**Problem to work on:** I need the number of lines in the data that contain the word "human", and nothing beyond it.

**Source records:**
= = =

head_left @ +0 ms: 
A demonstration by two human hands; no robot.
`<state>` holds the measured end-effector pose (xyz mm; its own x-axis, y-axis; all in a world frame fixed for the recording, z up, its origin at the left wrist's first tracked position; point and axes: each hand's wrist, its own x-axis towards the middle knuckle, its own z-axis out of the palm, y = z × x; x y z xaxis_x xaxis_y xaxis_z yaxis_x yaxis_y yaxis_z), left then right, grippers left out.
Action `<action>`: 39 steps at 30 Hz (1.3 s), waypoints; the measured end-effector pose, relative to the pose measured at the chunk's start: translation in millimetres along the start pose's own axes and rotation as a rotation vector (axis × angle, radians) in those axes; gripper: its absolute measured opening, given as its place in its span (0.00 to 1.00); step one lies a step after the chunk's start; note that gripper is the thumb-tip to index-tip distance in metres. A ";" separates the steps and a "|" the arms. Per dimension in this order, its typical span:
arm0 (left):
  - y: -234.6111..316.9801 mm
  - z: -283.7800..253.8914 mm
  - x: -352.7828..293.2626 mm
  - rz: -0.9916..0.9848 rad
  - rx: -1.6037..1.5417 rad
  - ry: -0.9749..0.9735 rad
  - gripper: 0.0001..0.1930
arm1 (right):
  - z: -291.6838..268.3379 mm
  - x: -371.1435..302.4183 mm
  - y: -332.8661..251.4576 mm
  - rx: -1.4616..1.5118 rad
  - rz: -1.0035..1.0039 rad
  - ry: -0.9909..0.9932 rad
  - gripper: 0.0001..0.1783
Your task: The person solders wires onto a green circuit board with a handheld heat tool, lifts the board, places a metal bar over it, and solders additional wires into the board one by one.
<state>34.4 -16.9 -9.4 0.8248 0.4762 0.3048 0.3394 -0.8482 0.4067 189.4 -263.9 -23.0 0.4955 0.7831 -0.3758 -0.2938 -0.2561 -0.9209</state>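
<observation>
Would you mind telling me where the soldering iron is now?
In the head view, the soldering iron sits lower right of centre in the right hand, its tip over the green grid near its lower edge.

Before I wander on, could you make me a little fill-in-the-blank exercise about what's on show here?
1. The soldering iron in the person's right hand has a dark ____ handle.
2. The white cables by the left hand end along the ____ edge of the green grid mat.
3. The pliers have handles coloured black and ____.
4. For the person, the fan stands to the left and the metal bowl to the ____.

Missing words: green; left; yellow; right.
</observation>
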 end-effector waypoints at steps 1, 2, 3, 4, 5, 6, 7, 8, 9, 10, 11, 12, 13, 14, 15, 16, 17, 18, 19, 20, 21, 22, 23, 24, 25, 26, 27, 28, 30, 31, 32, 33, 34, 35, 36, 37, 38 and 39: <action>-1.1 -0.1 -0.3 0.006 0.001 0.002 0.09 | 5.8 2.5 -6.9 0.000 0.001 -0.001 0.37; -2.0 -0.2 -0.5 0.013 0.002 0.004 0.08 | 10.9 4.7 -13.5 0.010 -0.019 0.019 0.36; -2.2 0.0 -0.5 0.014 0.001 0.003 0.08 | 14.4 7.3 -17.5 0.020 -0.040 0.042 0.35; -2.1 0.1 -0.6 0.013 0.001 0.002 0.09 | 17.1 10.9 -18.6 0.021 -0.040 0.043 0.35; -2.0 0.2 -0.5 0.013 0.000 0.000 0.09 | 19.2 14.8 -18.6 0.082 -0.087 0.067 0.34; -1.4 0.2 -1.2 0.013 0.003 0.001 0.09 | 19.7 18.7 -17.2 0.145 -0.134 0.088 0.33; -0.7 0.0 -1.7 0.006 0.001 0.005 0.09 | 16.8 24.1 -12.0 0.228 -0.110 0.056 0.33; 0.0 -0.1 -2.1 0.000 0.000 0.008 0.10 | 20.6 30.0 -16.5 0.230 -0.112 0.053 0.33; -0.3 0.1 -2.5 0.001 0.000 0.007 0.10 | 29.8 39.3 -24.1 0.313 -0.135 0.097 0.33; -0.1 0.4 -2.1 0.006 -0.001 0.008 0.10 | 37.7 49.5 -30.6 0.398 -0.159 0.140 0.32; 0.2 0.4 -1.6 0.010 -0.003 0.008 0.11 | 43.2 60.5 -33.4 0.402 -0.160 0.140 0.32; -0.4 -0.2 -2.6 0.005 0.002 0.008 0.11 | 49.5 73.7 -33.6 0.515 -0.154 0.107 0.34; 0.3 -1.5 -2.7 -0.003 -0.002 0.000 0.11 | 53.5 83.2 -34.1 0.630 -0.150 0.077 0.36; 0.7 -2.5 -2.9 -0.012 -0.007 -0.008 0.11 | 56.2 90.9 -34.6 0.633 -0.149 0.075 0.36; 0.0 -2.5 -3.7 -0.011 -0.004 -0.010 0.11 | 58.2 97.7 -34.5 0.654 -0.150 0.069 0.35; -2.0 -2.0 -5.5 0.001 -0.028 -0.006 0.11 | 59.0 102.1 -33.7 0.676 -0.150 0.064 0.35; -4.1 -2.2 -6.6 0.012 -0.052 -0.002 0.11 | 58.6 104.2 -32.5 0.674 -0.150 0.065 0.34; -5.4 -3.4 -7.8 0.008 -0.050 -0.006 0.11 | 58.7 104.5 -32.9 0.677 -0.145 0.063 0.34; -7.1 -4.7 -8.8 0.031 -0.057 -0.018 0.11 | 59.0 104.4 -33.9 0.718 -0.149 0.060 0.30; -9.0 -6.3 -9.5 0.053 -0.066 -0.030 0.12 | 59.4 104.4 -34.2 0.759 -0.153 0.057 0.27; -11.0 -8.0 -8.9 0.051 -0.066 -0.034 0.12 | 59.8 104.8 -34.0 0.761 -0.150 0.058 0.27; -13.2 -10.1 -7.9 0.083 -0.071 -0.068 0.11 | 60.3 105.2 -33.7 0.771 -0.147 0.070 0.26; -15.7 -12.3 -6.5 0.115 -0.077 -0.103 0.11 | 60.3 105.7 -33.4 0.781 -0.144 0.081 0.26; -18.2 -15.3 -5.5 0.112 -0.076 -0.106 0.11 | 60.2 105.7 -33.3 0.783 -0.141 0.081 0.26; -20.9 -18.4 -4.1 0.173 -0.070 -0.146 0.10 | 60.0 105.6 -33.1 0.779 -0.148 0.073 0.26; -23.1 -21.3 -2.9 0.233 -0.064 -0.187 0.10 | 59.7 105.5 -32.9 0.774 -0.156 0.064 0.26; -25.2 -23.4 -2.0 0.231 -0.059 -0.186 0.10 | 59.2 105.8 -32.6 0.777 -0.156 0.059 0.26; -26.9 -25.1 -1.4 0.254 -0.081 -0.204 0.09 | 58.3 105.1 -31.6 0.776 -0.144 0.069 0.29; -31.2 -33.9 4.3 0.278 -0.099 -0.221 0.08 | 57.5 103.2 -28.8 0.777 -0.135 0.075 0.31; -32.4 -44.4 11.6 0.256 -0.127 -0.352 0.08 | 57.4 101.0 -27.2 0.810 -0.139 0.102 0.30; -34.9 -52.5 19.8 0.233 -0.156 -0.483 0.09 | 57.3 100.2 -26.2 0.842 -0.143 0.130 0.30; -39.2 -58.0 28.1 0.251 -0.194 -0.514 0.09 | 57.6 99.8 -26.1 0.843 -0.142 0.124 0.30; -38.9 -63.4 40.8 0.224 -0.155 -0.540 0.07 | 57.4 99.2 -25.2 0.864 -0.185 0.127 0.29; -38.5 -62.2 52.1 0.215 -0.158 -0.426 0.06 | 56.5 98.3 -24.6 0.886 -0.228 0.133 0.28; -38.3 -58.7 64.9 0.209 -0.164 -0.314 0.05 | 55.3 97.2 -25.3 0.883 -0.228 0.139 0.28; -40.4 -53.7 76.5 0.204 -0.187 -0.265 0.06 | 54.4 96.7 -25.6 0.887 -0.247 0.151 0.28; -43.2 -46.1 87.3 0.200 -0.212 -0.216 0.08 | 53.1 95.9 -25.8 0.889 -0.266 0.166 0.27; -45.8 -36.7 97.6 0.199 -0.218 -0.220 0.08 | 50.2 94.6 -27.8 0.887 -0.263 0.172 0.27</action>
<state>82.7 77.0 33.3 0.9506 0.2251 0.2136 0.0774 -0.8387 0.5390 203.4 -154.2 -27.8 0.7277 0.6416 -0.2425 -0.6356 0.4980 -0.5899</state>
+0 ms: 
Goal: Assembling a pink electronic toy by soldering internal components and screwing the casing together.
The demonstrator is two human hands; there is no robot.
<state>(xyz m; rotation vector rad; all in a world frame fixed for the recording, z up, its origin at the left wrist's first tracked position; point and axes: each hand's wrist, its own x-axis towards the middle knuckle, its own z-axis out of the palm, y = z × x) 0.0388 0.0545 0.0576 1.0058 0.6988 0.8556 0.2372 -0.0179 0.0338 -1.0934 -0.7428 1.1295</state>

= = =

**Written response:** 2